### What the task asks
Pictures must not appear in the copy. Restate exactly the lines below from the one with "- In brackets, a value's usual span" through the one with "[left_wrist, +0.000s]", inclusive.

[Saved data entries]
● ● ●
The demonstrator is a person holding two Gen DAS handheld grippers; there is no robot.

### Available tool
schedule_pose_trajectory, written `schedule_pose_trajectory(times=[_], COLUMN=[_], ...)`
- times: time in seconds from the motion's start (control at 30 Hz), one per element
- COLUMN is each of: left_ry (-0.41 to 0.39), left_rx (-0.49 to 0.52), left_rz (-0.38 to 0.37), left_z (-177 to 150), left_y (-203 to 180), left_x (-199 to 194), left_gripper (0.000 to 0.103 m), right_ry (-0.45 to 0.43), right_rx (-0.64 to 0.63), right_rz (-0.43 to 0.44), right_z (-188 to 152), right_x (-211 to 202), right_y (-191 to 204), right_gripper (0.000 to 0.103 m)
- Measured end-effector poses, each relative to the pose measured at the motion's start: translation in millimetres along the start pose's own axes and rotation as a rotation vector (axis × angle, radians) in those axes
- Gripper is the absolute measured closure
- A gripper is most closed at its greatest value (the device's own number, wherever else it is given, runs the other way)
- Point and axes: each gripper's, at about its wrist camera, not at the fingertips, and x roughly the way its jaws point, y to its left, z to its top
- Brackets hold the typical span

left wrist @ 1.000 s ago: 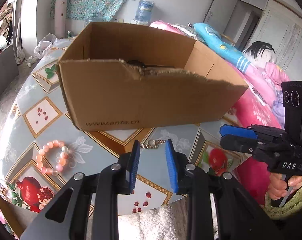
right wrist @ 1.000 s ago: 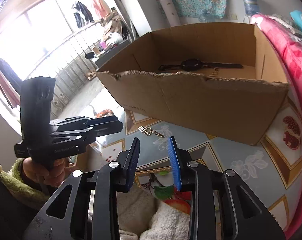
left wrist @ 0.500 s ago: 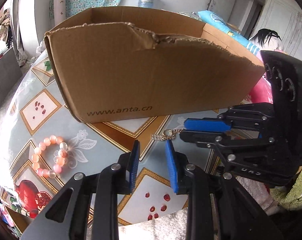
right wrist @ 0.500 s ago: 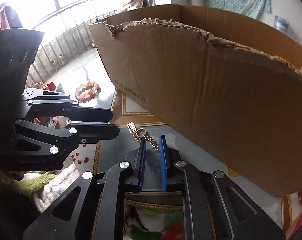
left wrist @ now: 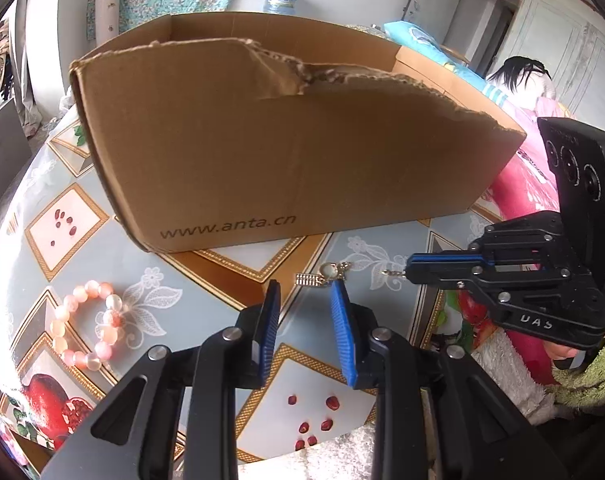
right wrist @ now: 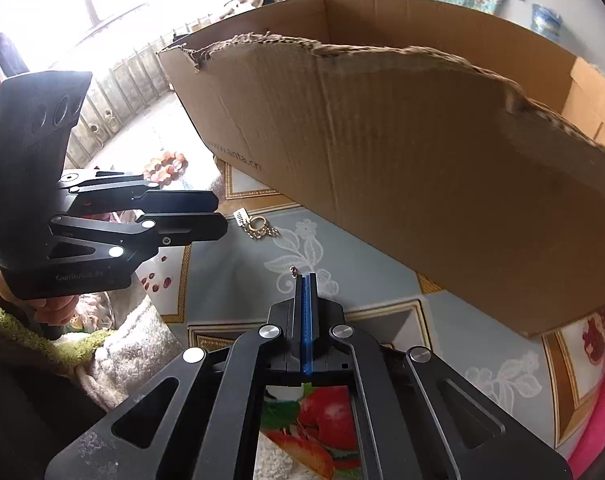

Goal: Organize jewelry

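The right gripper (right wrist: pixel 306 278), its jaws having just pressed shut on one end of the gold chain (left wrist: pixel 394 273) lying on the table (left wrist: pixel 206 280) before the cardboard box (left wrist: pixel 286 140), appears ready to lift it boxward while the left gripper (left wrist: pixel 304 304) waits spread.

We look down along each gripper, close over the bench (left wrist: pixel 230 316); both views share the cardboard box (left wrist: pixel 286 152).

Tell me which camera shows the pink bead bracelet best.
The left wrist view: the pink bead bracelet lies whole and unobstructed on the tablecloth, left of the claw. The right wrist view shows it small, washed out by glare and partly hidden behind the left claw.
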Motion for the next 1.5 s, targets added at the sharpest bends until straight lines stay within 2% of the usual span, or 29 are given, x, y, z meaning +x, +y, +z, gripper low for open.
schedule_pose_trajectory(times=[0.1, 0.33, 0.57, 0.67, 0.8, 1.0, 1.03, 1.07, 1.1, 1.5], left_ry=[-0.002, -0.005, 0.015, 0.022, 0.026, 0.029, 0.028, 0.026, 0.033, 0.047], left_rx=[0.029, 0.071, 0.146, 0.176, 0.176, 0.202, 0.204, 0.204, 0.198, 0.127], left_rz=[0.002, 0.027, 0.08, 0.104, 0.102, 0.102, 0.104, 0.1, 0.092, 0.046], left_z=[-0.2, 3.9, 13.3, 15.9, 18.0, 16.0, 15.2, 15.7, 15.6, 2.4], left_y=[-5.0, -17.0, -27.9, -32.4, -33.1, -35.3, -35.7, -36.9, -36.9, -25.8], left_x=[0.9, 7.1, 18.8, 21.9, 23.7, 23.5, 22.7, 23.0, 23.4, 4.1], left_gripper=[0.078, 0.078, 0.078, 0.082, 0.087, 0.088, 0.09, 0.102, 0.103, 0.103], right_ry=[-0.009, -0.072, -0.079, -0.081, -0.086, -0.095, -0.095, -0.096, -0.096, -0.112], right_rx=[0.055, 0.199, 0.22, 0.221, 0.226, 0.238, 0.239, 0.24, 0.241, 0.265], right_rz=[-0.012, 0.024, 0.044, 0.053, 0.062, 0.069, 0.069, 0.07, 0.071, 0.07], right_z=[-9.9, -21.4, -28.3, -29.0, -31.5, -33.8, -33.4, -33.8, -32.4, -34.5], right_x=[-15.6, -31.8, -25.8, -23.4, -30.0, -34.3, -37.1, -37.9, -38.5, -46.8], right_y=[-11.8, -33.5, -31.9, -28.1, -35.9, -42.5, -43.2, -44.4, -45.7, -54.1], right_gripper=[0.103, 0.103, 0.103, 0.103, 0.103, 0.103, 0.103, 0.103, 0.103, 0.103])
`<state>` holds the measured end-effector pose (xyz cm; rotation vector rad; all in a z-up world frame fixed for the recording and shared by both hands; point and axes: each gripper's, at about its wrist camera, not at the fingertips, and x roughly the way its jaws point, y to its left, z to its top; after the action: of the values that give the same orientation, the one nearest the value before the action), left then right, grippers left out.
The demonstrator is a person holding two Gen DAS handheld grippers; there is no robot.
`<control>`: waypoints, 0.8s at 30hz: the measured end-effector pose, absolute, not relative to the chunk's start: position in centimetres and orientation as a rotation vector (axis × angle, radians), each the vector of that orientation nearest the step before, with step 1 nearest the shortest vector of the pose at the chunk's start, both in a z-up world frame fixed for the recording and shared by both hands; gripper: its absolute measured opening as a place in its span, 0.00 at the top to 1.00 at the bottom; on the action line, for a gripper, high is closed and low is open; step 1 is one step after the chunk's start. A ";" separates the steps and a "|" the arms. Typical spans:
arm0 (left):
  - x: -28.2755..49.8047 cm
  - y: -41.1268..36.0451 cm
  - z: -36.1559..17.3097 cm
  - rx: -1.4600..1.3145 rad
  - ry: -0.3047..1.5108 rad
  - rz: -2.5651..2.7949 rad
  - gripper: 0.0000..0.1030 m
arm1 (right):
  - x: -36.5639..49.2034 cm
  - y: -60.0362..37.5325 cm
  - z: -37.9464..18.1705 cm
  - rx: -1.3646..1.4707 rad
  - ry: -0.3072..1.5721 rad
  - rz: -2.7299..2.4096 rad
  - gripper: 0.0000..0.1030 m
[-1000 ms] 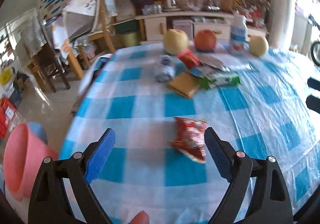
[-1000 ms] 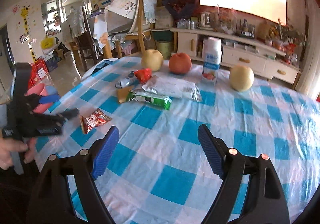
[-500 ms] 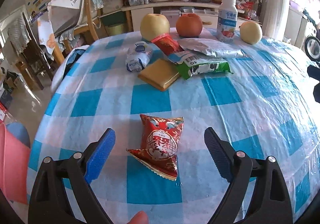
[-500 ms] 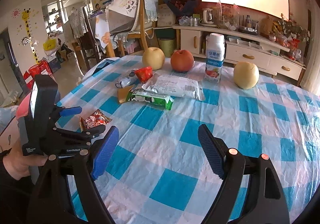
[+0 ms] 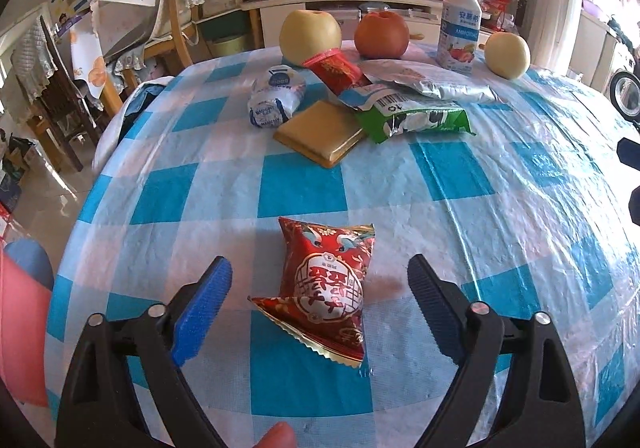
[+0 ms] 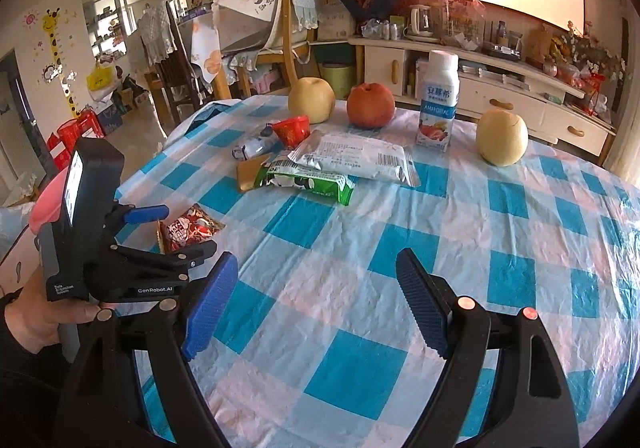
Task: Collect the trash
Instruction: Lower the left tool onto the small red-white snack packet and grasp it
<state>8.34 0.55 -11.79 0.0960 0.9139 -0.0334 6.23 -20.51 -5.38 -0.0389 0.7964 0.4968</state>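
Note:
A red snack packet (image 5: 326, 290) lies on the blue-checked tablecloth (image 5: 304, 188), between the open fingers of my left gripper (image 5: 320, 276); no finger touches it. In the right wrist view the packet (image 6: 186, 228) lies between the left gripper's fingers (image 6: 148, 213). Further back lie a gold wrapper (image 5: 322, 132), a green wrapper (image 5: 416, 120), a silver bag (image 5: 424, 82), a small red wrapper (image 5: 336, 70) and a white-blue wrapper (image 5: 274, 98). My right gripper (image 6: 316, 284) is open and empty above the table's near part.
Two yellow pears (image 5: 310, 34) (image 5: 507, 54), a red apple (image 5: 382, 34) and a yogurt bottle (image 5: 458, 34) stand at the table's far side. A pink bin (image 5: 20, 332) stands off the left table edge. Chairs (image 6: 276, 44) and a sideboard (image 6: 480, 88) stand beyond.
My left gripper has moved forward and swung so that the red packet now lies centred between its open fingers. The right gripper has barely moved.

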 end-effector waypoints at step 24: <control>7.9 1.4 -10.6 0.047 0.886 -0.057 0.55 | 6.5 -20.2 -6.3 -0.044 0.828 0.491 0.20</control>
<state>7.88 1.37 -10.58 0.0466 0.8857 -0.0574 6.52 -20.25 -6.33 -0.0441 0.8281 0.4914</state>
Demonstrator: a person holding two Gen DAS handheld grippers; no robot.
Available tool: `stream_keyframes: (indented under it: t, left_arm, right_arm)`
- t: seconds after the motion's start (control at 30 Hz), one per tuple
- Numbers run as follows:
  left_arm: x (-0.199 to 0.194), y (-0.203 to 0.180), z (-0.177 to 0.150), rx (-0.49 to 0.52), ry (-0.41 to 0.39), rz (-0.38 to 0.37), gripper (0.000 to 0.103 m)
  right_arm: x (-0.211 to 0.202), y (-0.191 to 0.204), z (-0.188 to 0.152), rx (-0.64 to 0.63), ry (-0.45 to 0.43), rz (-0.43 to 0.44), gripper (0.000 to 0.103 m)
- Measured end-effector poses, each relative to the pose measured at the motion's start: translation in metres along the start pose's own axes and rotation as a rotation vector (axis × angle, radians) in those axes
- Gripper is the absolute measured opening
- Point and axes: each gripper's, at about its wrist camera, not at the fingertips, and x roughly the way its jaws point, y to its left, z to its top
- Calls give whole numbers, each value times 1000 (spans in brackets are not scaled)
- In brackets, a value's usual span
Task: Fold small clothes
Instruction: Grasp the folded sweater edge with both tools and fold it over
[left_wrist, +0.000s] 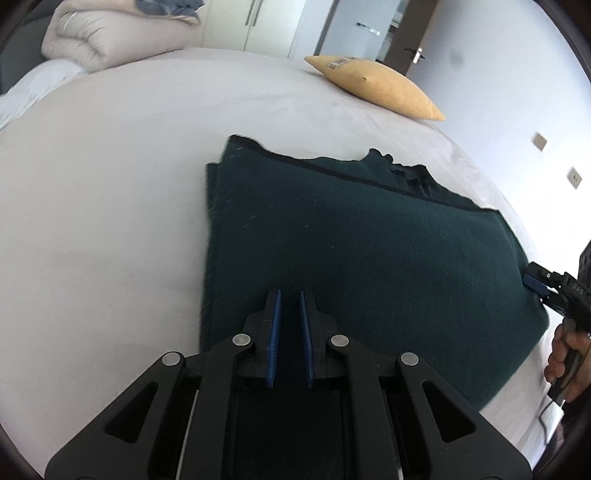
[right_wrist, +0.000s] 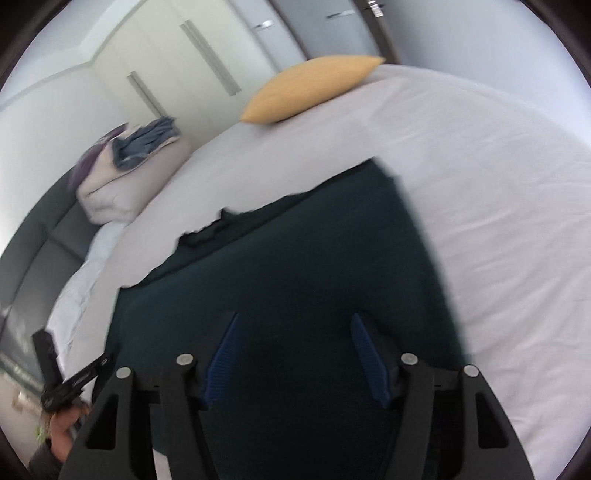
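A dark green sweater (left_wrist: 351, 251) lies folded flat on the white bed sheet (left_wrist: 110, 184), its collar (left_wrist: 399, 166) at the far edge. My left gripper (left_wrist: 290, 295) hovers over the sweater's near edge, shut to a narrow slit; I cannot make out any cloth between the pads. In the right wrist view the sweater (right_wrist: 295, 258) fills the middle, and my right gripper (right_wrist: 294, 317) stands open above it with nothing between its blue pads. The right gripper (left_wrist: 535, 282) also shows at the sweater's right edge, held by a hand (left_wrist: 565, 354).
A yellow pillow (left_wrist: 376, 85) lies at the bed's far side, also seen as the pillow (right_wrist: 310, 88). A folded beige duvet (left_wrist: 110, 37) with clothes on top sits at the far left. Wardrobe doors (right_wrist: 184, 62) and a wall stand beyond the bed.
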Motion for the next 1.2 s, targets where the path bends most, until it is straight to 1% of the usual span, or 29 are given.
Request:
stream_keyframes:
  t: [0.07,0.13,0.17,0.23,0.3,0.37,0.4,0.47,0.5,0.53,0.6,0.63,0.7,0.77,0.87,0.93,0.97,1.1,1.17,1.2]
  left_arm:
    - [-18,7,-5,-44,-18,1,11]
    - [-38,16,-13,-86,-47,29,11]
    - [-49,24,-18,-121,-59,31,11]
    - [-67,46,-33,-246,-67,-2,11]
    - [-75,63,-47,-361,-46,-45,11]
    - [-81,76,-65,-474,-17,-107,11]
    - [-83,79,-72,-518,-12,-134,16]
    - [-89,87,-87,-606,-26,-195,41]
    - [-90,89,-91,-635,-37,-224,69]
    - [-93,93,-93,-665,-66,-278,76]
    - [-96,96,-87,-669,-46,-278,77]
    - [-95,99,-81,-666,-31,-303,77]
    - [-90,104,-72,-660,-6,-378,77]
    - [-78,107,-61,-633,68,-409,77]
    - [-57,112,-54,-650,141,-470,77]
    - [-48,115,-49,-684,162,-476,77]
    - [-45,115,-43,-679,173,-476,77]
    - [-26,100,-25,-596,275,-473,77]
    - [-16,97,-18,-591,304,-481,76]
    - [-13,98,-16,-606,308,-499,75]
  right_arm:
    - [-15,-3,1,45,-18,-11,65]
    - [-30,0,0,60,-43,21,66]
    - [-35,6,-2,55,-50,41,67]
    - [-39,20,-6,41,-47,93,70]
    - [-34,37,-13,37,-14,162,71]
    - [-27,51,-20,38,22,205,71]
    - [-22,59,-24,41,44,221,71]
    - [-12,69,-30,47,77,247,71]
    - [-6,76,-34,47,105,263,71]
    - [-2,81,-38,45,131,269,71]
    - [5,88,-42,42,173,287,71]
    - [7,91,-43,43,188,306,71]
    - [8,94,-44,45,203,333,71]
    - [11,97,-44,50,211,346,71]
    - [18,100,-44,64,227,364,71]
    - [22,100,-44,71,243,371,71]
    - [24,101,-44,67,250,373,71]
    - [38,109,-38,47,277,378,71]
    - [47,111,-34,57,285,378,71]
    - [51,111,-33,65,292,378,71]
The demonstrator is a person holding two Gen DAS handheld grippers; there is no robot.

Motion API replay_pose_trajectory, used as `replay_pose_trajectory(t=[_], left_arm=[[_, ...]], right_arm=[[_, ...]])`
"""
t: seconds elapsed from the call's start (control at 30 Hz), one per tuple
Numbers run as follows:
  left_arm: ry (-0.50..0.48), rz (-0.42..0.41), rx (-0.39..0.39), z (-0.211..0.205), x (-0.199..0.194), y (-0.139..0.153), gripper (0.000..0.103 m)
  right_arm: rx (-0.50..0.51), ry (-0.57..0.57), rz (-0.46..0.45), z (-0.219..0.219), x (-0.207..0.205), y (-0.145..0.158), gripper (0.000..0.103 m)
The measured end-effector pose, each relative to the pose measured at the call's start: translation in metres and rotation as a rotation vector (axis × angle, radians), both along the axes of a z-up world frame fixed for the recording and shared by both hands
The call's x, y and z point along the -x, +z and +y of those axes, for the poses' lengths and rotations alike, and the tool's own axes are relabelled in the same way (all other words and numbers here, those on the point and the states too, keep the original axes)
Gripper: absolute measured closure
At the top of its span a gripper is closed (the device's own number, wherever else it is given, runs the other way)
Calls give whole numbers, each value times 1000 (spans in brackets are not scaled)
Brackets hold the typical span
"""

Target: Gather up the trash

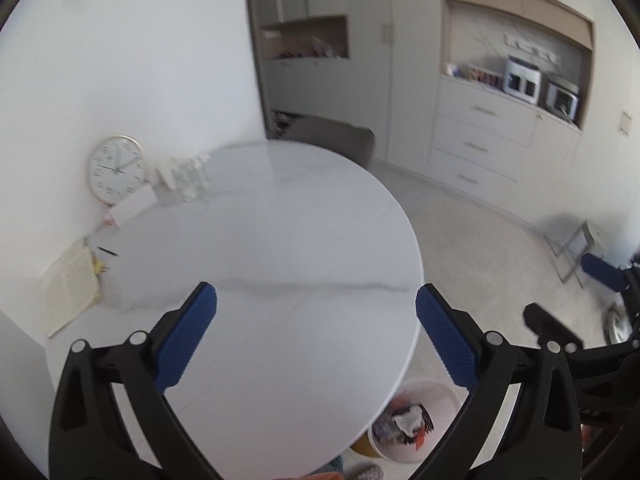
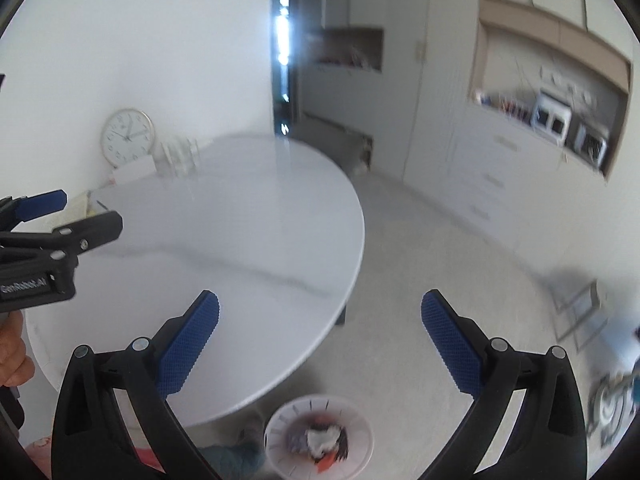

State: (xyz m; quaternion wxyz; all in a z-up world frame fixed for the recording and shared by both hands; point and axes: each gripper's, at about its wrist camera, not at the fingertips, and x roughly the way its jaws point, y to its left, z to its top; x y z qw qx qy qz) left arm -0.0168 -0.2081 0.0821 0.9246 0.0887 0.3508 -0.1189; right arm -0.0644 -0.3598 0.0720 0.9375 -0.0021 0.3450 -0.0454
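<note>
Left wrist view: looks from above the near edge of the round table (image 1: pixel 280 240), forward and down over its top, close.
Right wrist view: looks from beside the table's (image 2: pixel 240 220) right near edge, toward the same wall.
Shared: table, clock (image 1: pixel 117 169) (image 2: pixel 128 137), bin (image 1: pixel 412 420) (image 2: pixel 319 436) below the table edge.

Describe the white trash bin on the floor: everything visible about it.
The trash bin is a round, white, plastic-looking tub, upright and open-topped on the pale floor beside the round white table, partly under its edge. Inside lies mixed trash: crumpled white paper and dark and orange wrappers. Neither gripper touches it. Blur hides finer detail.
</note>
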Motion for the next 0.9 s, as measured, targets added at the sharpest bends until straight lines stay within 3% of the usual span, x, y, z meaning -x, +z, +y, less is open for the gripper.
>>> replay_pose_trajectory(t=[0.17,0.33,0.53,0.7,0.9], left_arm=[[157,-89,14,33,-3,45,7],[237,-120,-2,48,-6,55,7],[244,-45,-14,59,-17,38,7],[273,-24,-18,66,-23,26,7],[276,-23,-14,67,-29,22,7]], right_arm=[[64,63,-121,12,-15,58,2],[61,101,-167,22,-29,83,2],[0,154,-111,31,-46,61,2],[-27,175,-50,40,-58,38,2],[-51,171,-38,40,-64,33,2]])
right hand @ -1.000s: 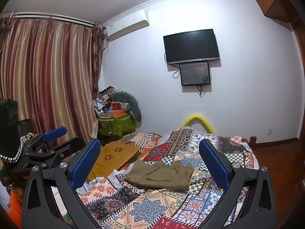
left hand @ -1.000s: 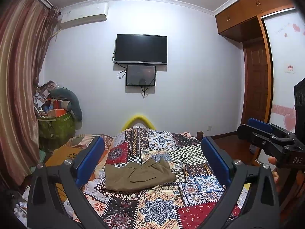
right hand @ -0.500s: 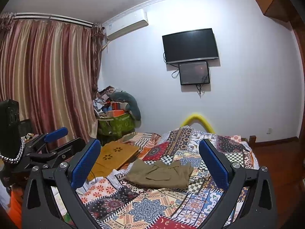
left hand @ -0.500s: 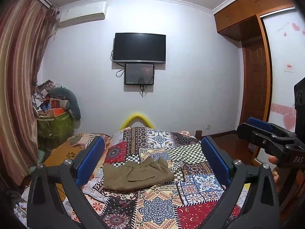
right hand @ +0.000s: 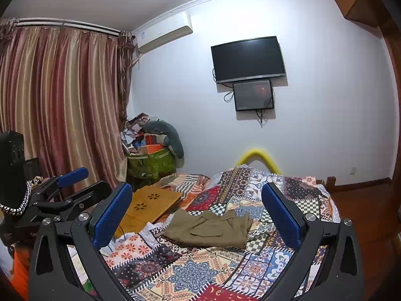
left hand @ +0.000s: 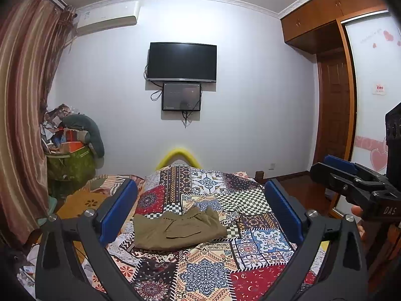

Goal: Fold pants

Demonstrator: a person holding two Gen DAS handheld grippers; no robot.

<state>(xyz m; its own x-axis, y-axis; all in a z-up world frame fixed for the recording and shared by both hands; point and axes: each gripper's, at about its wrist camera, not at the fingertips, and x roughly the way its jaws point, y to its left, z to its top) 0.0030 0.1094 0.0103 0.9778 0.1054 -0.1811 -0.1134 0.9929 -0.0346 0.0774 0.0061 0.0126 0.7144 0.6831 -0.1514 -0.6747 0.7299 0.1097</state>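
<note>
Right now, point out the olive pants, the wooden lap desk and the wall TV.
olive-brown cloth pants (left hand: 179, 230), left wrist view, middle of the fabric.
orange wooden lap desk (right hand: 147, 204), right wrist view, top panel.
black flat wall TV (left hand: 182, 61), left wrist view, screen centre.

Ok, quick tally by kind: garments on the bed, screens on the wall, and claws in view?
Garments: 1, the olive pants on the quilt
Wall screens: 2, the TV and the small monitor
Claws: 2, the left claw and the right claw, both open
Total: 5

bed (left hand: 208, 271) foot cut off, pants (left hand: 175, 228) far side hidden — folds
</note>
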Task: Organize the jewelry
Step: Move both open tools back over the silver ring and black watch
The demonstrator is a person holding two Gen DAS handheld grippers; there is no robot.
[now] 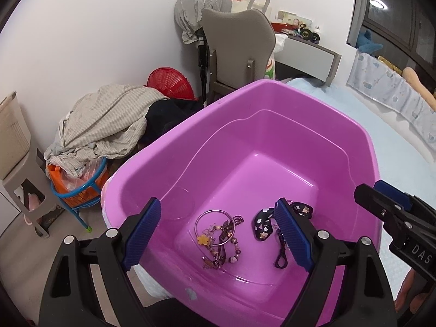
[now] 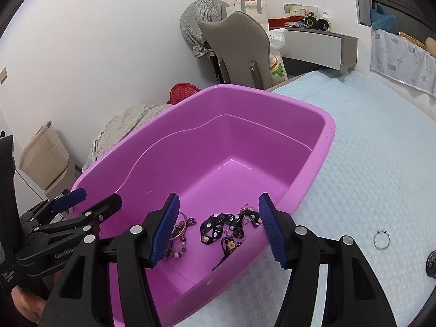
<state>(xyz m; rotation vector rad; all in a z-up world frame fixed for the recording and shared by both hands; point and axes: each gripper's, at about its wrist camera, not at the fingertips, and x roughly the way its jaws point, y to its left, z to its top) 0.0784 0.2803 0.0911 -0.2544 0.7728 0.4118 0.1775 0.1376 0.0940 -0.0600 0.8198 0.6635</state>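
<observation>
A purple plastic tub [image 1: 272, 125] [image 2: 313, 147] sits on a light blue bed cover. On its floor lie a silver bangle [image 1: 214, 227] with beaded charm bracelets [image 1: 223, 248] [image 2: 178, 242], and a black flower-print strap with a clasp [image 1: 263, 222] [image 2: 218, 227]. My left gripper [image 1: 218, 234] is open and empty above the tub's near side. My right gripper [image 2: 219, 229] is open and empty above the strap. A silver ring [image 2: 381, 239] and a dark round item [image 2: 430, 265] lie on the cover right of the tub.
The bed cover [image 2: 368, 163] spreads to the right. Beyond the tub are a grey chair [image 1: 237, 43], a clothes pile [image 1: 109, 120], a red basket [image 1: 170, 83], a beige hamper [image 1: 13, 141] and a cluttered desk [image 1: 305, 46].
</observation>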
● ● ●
### Answer section
- In brackets, a value's usual span
Task: Fold small clothes
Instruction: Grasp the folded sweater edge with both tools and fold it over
[left_wrist, +0.000s] 

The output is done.